UMIACS Object Storage Commands


License
LGPL-2.1
Install
pip install umobj==3.0.2

Documentation

umobj

PyPI LGPL License badge

Command-line utilities for S3-compatible Object Storage

These utilities provide a command-line interface to an Amazon S3-compatible file/object storage services, also known as an Object Store.

Installation

pip install umobj

or

python setup.py install

Setup

For convenience, consider setting a few environmental variables that umobj will use to authenticate you.

  • OBJ_ACCESS_KEY_ID - The user's access key
  • OBJ_SECRET_ACCESS_KEY - The user's secret key
  • OBJ_SERVER - The object server endpoint

For example, if you use the bash shell, you can add the following to your .bashrc or .bash_profile.
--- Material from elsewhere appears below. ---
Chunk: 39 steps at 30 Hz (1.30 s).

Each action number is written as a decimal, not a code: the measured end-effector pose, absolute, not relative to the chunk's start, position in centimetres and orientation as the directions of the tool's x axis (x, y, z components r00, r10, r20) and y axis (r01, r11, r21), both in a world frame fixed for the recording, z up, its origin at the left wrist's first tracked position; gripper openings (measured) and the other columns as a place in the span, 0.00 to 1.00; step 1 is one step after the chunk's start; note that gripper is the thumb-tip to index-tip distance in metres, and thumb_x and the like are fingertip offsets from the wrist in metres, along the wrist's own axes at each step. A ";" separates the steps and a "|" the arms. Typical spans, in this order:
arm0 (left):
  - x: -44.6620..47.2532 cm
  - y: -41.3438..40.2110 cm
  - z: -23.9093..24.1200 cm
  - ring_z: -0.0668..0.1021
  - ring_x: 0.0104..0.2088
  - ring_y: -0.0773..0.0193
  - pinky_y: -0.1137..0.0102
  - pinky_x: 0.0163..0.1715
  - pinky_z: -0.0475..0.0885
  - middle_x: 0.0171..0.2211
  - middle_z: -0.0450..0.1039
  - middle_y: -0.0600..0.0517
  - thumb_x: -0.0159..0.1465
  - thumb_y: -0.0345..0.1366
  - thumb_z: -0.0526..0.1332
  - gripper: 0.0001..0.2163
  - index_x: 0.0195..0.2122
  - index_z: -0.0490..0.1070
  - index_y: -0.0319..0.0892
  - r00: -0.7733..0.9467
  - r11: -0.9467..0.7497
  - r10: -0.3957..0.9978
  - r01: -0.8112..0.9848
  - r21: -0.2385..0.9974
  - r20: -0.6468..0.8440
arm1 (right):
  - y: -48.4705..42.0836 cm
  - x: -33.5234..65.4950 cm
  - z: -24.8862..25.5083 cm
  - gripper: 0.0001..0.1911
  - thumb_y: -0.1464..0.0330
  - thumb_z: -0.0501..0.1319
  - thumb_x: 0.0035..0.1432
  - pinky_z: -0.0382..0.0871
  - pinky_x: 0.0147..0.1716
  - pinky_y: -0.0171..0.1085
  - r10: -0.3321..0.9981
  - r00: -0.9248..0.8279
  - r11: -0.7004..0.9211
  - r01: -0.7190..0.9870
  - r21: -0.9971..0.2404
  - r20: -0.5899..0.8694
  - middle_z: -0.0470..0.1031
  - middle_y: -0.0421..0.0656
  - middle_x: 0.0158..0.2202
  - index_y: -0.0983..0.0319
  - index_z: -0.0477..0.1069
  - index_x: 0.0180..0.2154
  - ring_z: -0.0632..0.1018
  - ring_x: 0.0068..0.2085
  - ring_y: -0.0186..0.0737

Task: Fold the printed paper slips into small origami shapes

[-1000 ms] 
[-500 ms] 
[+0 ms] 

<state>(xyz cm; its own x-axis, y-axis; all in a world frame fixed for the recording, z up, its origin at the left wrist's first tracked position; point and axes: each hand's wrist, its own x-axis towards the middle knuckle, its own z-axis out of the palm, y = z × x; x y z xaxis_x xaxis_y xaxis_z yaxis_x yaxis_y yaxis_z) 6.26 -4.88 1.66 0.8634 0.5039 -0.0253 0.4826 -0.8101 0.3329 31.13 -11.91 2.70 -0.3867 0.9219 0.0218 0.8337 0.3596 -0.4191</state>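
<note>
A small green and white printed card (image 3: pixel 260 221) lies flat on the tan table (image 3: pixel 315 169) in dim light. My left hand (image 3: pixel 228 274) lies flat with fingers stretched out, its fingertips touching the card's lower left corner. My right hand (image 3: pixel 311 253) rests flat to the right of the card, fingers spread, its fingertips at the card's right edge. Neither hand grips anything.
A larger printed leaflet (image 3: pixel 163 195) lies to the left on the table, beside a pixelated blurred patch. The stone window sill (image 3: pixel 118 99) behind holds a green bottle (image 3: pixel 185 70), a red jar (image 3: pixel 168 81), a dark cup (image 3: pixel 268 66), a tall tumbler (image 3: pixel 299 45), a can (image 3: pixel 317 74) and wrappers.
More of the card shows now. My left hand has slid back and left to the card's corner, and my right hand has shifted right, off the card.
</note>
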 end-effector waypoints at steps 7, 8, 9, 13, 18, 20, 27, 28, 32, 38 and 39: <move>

export OBJ_ACCESS_KEY_ID="<YOUR_ACCESS_KEY>"
export OBJ_SECRET_ACCESS_KEY="<YOUR_SECRET_KEY>"
export OBJ_SERVER="obj.umiacs.umd.edu"

You can optionally pass the --access_key, --secret_key and --server switches to the utilities to get the same behavior.

Utilities

These utilities use a common syntax for specifying the bucket and an optional key or path. The bucket and key are separated by a :. For example, my_bucket:bar.txt denotes the bucket my_bucket and the key bar.txt. For more information on a specific utility, you can pass the flag -h or --help for help.

lsobj

To list buckets and keys in the Object Store you can use the lsobj command. If given without an argument, it will list your buckets.

$ lsobj
bob
test
zeta

You can then give it a bucket name to list the contents within that bucket.

% lsobj -l test
-rwx---	2013-10-04T15:25:09.000Z	    1.8 KB	UMIACSCA.pem
-rwx---	2013-10-04T15:25:24.000Z	  311.4 KB	cover.jpg
-rwx---	2013-10-04T15:27:39.000Z	    0.0 b 	foo/
-rwx---	2013-10-04T15:27:40.000Z	    0.0 b 	foo/bar
-rwx---	2013-10-04T15:25:32.000Z	   31.8 KB	screenshot.jpg
-rwx---	2013-10-04T15:26:48.000Z	    8.3 KB	thunderbird.xpm
================================================================================
		TOTAL:  	  353.3 KB 	6 Files

Directories

In an Object Store, there are only buckets and keys. This means that any apparent directory structure is only emulated using the UNIX / character in a key name. Any key in the bucket ending in a / will be interpreted as a directory. You can also list only subdirectories with the lsobj utility.

% lsobj -l test:foo/
foo/
-rwx---	2013-10-04T15:27:39.000Z	    0.0 b 	foo/
-rwx---	2013-10-04T15:27:40.000Z	    0.0 b 	foo/bar
================================================================================
		TOTAL:  	    0.0 b  	2 Files

mkobj

mkobj creates buckets and directories in the Object Store.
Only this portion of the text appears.